Below are our principles, adopted August 2021.
1. We are Jewish faculty from universities and colleges across Canada who share a strong commitment to social justice in support of an ethical life, whether defined through religious observance or secular action. Our family and personal histories are profoundly shaped by the Holocaust and other confrontations with antisemitism, just as our histories are touched by the State of Israel and the debates about its actions.
2. Addressing all forms of racism and discrimination, including antisemitism, is imperative at this historical moment. The many antisemitic acts and rising wave of exclusionary ethno-nationalism in recent years is a painful reminder that racisms of all forms continue to flourish around the world, including in North America.
3. We insist on an energetic defense of academic freedom. In the context of Israel/Palestine, academic freedom entails respecting a diversity of Jewish voices as well as the views of Palestinian, Arab and Muslim faculty and students. Given the frequent silencing of their voices, we specifically support and stand in solidarity with our Palestinian, Arab and Muslim colleagues who face distinct forms of discrimination and are subject to racist accusations–including terrorism, antisemitism, or a lack of civility. As members of a people that has experienced discrimination and persecution over many centuries, we oppose the intervention on campuses that level spurious charges of antisemitism from organizations claiming to represent a singular “Jewish community.” Not in our name.
4. We believe that the entire academic community benefits from, and should support, scholarship and exchange that advances Palestinian human and political rights and informed, critical discussion of the State of Israel. We oppose the suppression of scholarship and discussion on the subject of Palestine and the State of Israel. As Jewish educators, we believe that universities and colleges should be centres of learning about the complex histories of Jewish and Palestinian national movements, cultures, and diasporas.

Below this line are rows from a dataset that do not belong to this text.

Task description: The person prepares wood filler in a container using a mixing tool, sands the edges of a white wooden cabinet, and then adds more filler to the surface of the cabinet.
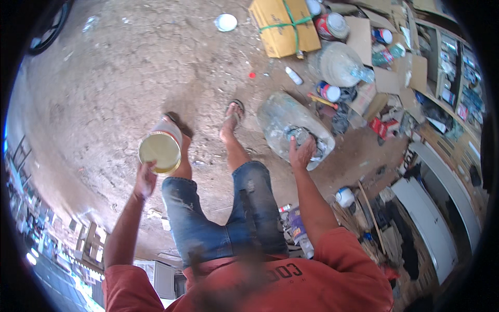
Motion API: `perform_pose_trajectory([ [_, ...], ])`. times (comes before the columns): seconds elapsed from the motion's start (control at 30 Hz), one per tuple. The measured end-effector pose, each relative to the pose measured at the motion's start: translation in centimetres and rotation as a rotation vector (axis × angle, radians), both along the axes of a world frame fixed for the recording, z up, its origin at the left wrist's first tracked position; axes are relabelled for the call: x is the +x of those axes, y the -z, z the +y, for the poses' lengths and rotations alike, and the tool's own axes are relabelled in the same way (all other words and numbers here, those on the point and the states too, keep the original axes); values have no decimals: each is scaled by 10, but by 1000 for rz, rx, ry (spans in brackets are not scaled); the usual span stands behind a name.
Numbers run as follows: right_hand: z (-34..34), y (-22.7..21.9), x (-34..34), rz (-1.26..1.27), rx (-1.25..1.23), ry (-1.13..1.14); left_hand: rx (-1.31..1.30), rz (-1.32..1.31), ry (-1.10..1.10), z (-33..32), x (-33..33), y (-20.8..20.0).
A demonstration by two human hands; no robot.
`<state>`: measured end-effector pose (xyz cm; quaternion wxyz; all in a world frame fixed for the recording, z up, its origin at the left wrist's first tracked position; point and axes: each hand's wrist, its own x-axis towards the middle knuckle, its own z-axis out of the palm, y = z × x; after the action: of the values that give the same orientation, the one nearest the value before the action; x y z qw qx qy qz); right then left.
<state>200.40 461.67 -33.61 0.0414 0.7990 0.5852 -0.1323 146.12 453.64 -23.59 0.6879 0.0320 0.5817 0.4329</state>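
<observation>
Red shirt (327, 281) nearest, then denim shorts (195, 213). Left hand (146, 180) clamped on rim of can (160, 150), thumb over edge; can off the ground, in front of left leg, mouth facing camera. Right hand (304, 151) at mouth of clear jug (275, 117), can't tell if gripping; jug on ground, right of the feet. Beyond: white bottle (293, 76), second jug (335, 63), tied box (286, 28), white disc (225, 22).

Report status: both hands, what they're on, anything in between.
Left hand gripping gold-rimmed can. Right hand at neck of large clear jug, jug on the floor. Right leg between can and jug.
</observation>
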Motion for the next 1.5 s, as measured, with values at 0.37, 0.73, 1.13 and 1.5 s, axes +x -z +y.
perform_pose_trajectory([
  [0.37,17,-18,-31,-116,-564,306,-113,-106,-476,-214,89,-163],
  [0.73,-162,-138,-268,106,-511,-1259,295,-106,-1174,-495,185,-250],
  [1.13,-586,-263,-605,18,-761,-2164,286,388,-2250,-740,230,-347],
  [1.5,-851,-316,-799,271,-1124,-2216,417,168,-2429,-928,42,-280],
])
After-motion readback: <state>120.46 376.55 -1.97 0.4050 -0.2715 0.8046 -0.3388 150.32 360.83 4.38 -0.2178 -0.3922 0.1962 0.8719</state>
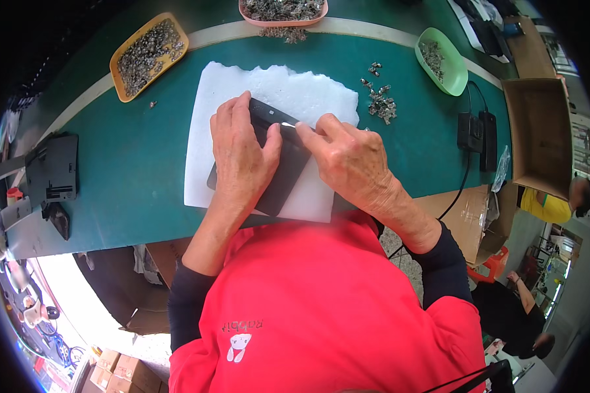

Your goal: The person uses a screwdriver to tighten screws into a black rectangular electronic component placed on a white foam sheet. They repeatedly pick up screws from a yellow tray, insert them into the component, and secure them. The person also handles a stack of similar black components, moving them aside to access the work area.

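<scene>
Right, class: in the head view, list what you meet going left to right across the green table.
Black metal fixture → orange oval tray of small metal parts → left hand → right hand → light green oval tray → black power adapter → open brown cardboard box.

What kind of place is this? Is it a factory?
Probably a small factory bench. Trays of tiny metal parts sit on a green worktable, both hands, left and right, press a black panel on a foam sheet, and cardboard boxes stand nearby.

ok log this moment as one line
left hand flat on black panel | right hand pinching small part at its top edge | panel on white foam sheet
</scene>
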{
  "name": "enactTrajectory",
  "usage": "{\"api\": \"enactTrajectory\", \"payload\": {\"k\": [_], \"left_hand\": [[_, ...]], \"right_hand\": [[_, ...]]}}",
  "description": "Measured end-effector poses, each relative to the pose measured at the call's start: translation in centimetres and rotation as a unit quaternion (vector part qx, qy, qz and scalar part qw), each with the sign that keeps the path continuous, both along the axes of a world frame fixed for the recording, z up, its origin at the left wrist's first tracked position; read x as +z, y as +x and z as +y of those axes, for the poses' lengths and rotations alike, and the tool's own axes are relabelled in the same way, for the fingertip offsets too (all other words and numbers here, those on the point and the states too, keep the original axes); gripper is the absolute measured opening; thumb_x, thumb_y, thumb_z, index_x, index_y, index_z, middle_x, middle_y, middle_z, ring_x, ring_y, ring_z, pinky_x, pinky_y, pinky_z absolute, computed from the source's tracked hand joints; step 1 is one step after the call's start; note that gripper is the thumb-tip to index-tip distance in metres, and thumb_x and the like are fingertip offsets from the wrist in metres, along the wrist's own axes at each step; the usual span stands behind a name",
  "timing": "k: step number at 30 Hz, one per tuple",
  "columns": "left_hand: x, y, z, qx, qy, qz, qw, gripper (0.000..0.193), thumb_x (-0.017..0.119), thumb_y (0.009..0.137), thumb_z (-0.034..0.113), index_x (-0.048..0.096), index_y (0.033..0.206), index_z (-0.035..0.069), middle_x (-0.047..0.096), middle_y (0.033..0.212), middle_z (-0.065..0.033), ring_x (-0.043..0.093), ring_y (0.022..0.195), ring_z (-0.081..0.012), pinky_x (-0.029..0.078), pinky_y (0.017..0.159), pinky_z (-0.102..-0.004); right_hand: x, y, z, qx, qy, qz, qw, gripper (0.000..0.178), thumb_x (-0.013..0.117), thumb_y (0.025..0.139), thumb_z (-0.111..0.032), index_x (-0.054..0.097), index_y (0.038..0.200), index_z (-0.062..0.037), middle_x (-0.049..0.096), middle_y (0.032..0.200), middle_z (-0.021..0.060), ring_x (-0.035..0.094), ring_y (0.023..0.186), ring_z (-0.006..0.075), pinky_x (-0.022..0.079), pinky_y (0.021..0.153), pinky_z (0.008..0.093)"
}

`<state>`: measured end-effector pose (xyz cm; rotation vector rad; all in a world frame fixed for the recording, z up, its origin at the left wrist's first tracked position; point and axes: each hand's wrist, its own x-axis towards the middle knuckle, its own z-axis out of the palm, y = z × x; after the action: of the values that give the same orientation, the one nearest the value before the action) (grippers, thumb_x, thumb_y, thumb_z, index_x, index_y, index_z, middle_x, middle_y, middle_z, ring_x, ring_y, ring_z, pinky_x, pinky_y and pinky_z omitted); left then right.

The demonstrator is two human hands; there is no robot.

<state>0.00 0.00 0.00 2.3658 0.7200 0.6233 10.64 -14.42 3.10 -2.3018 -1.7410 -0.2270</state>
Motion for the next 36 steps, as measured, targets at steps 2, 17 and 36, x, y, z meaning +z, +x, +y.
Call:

5. We recognize that the Boycott, Divestment and Sanctions (BDS) movement against the State of Israel is a legitimate, non-violent form of protest. While not all of us endorse the BDS movement, we oppose equating it with antisemitism. We oppose the censoring of solidarity with Palestinian people purportedly in the interest of protecting a single, monolithic Jewish community.
6. Judaism and Jewish culture are practiced by a global, multi-ethnic, and diverse group of peoples. We challenge claims that equate Judaism and Jewishness with loyalty to the State of Israel. This equation erases generations of debate within Jewish communities, Jewish scholarship, and the Zionist movement itself concerning differences in religious and spiritual interpretation and national identities.
7. We understand all anti-racist struggles as interconnected. We welcome approaches to antisemitism that apprehend it in relation to racisms of all kinds. We support a growing number of organizations and individuals who have opposed the institutional adoption of the International Holocaust Remembrance Alliance (IHRA) working deﬁnition of antisemitism, a definition which has been misused to suppress legitimate free speech, criticism of Israeli state actions, and advocacy for Palestinian rights. Disagreements on our campuses about antisemitism and its relationship to criticism of the State of Israel cannot and should not be halted or silenced by definitional fiat. Adopting a ﬂawed framework to confront antisemitism undermines our roles as researchers and educators and is antithetical to the broader pursuit of justice and tolerance at the core of the mission statements of our universities and colleges.